Au premier ordre, parce qu'on souhaite avoir une idée de la difficulté de la randonnée. En montagne, cela donne la cote de la randonnée, facile ou plus difficile (on compte en général le temps de parcours en dénivelé à l'heure, typiquement 300 m/H sans les arrêts). Pour les randonnées en Bretagne où les altitudes moyennes sont faibles, cette notion de dénivelé cumulé est perçue différemment. On cote la difficulté des randonnées d'abord en fonction du kilométrage, mais si le terrain est accidenté, la difficulté augmente à kilométrage égal. Dans les Côtes d'Armor, avec les montées-descentes du haut des falaises au bas des grèves à longueur d'étapes, on peut très bien avoir un dénivelé cumulé supérieur à une bonne randonnée en montagne, celles et ceux qui pratiquent les deux ont bien acquis empiriquement cette notion. Au final, le dénivelé, donne une idée de l'effort à réaliser.
Quel est le problème avec les GPS et les dénivelés cumulés ?

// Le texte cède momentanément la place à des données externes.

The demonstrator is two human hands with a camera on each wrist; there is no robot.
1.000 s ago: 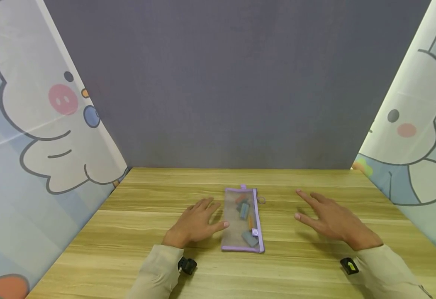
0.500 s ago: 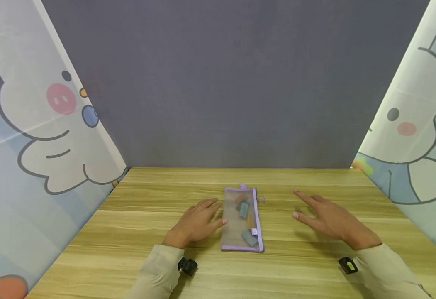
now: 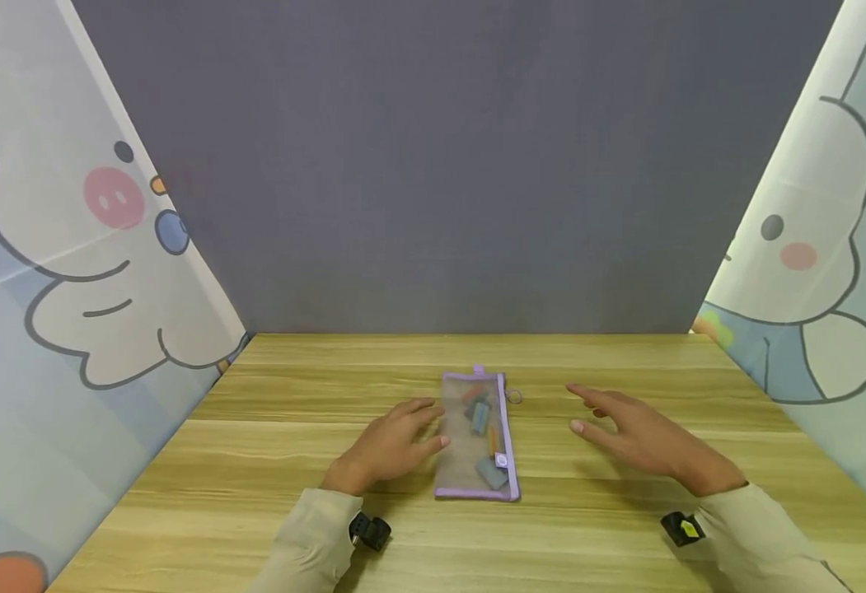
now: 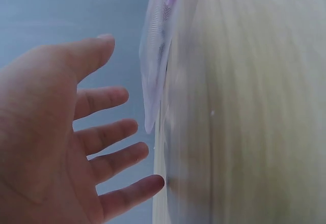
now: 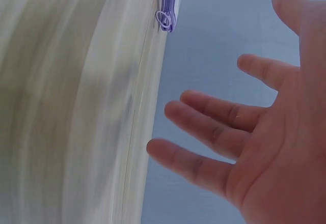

Le "problème" est que d'un GPS à l'autre, selon qu'on lise la carte, les topos, les avis de chacun, les dénivelés cumulés ne sont jamais les mêmes ! Cela est du au fait d'une part que l'enregistrement est entaché d'erreurs (en particulier si on ne tient compte que des altitudes via satellites GPS), et d'autres part que le terrain n'est jamais parfaitement plat, et toutes les variations ne serait-ce que de quelques mètres sont prises en compte, même si d'un point de vue "effort", ces variations sont négligeables. A la fin d'une randonnée de 25 km, tous ces petits cumuls peuvent aisément compter pour plusieurs centaines de mètres de dénivelé cumulé, en plus du "véritable" dénivelé. C'est à ce niveau que les valeurs indiquées par un GPS ou un logiciel peuvent présenter des écarts très importants.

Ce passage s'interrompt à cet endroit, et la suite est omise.